(Stored entries)

= = =

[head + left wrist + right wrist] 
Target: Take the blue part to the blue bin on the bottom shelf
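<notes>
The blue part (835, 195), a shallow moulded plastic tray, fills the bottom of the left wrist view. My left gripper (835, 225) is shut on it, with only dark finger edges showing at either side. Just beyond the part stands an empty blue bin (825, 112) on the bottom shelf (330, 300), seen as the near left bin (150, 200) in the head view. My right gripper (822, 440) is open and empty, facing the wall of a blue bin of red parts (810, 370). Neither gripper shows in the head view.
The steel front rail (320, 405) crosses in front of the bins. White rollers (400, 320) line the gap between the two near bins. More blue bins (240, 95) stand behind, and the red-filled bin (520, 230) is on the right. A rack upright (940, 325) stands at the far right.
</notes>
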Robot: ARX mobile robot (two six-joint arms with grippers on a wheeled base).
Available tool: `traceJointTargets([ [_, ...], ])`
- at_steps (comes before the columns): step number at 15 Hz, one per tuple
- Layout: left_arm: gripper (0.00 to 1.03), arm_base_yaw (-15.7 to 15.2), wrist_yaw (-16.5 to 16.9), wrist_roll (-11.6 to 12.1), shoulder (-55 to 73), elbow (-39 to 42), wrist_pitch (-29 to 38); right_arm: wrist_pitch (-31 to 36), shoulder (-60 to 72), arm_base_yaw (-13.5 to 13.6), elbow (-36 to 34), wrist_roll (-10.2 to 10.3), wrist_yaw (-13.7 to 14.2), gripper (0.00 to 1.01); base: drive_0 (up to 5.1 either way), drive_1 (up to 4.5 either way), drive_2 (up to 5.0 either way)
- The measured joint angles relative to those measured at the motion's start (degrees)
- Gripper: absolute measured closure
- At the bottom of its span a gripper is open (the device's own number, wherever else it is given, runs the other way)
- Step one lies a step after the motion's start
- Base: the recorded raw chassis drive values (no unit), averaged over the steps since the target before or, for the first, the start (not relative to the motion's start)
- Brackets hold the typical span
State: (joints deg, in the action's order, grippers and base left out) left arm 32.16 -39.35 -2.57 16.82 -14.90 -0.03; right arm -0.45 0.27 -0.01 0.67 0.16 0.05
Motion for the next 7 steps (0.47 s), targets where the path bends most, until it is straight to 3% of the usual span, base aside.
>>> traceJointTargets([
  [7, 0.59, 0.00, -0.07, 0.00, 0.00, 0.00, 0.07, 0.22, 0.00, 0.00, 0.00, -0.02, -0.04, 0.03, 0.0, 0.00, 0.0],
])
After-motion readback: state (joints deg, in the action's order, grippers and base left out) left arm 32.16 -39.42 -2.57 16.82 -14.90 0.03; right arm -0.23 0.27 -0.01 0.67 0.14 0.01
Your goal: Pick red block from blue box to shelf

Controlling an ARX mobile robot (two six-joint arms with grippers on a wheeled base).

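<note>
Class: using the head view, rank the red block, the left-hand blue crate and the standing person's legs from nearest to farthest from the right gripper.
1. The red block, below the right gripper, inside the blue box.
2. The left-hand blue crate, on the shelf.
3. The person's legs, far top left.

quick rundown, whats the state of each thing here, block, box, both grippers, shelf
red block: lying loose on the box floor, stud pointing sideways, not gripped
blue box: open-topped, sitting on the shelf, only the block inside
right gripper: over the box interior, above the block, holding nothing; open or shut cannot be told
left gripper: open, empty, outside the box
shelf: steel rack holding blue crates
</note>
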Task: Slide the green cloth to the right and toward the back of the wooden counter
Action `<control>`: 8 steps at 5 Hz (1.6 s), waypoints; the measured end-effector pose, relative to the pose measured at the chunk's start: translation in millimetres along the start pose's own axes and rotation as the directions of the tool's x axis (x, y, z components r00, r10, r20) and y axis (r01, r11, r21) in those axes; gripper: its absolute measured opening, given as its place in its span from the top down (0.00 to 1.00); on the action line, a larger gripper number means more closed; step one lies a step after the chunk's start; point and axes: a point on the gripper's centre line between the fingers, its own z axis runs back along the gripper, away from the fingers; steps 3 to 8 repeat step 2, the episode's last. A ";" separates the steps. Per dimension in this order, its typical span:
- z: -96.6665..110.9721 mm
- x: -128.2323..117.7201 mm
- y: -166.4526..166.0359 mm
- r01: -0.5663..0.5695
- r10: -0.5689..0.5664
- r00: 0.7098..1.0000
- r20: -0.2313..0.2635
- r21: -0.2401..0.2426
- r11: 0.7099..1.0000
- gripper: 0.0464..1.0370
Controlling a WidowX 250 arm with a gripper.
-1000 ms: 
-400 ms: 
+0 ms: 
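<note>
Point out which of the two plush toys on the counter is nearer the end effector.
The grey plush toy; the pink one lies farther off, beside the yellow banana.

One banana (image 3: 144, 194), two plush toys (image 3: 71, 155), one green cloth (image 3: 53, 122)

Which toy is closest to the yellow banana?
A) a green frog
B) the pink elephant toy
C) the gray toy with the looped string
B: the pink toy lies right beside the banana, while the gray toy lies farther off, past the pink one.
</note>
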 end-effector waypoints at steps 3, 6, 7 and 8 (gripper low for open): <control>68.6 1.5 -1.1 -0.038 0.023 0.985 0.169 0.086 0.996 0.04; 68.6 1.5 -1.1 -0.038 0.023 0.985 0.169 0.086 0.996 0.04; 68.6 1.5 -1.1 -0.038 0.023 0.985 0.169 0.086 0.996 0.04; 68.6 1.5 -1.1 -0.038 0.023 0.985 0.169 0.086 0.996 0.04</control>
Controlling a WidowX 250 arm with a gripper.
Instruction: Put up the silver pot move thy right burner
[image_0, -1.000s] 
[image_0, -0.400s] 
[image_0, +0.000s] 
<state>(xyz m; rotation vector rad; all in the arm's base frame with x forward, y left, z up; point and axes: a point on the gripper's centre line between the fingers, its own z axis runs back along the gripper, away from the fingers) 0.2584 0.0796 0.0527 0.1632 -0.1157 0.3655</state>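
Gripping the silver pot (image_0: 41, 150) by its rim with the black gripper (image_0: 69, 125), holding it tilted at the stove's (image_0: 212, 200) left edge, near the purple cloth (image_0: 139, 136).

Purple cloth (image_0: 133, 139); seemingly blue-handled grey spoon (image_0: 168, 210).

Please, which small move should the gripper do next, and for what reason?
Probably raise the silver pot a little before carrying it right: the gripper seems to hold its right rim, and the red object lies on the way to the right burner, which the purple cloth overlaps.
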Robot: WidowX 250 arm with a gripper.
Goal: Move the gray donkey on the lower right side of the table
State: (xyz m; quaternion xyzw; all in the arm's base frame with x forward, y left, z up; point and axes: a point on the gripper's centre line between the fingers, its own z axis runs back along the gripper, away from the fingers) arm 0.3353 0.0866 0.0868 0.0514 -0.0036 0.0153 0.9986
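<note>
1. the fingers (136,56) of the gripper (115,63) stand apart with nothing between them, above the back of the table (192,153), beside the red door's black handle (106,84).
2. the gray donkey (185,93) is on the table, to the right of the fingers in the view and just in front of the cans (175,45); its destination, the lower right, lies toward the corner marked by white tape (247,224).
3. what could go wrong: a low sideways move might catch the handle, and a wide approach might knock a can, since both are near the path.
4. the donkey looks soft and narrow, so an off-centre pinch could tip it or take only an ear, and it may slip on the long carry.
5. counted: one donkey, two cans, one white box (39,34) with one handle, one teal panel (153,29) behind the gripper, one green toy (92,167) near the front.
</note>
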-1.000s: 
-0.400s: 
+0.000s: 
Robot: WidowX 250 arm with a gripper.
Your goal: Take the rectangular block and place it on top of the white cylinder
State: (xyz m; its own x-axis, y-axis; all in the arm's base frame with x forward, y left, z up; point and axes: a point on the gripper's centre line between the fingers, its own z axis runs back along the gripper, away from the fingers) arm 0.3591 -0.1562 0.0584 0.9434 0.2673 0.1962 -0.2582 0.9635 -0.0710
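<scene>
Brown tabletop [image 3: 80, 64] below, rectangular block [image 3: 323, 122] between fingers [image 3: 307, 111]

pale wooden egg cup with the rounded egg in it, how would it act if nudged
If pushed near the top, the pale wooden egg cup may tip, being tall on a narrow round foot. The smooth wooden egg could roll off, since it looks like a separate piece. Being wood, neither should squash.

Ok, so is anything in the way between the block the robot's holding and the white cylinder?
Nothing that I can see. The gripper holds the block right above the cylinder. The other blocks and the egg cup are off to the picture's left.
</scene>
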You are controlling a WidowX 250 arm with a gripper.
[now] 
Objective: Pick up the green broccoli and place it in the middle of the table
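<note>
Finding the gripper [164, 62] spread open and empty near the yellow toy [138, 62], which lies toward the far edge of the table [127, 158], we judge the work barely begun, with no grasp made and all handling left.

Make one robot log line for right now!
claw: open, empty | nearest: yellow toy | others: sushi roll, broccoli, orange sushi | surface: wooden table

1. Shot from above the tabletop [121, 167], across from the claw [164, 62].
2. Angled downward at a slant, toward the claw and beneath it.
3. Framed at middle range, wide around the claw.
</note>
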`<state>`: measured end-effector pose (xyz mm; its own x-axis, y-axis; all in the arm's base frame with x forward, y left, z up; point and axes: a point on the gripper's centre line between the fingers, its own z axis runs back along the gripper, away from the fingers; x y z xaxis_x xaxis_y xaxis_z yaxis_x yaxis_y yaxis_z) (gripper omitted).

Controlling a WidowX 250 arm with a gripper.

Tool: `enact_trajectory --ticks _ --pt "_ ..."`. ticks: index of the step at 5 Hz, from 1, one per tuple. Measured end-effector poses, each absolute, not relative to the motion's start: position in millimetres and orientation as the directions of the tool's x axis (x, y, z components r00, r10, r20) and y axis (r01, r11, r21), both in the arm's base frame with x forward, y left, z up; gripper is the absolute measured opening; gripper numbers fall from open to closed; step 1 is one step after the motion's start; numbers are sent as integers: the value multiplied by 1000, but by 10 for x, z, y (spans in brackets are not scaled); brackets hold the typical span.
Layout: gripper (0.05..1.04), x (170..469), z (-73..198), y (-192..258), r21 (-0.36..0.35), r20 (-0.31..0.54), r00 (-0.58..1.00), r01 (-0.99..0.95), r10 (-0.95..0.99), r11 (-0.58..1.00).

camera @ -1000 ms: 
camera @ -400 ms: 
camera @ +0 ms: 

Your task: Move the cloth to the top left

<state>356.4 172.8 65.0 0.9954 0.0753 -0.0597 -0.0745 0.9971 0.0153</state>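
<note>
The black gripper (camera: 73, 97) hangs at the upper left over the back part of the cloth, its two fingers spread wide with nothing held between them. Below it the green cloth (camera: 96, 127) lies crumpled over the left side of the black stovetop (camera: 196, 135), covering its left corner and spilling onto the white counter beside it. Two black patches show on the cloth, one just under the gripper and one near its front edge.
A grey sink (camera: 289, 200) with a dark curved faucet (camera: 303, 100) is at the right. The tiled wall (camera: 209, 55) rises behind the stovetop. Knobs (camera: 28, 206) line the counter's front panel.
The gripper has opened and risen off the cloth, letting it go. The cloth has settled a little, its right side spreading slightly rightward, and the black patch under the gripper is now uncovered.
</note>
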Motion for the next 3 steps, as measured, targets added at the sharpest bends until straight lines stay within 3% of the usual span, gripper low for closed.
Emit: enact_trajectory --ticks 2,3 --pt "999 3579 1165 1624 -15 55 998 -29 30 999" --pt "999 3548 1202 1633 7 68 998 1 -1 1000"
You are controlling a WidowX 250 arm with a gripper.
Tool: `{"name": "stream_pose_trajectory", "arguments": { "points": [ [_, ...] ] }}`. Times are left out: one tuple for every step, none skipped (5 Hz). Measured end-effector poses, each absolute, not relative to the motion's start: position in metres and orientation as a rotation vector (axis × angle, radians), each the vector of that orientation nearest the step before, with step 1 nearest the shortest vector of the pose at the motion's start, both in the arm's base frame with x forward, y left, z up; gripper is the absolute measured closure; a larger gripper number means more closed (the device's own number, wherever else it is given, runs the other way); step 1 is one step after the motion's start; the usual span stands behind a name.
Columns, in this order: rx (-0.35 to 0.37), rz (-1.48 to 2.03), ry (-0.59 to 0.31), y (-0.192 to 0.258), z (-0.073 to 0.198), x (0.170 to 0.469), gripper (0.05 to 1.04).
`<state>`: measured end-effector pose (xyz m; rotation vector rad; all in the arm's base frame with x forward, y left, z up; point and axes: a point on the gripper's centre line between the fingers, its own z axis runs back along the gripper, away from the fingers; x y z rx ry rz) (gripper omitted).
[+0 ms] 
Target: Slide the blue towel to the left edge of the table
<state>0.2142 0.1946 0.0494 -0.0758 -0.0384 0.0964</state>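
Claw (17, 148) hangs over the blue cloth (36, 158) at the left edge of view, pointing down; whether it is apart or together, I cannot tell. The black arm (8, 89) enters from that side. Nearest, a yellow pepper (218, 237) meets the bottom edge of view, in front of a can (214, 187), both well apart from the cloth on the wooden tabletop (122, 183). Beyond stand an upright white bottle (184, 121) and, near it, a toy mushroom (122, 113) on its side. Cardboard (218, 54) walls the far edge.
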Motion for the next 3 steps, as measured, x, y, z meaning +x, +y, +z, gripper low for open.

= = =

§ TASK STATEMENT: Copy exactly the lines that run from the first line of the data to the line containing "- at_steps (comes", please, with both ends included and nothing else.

§ EXERCISE ANSWER:
[head + left wrist + right wrist] 
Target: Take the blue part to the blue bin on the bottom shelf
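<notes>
The blue part (835, 195), a shallow moulded plastic tray, fills the bottom of the left wrist view. My left gripper (835, 225) is shut on it, with only dark finger edges showing at either side. Just beyond the part stands an empty blue bin (825, 112) on the bottom shelf (330, 300), seen as the near left bin (150, 200) in the head view. My right gripper (822, 440) is open and empty, facing the wall of a blue bin of red parts (810, 370). Neither gripper shows in the head view.
The steel front rail (320, 405) crosses in front of the bins. White rollers (400, 320) line the gap between the two near bins. More blue bins (240, 95) stand behind, and the red-filled bin (520, 230) is on the right. A rack upright (940, 325) stands at the far right.
</notes>
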Robot: ARX mobile robot (two six-joint arms with grippers on a wheeled base).
Available tool: `traceJointTargets([ [_, ...], ])`
- at_steps (comes before the columns): step number at 15 Hz, one per tuple

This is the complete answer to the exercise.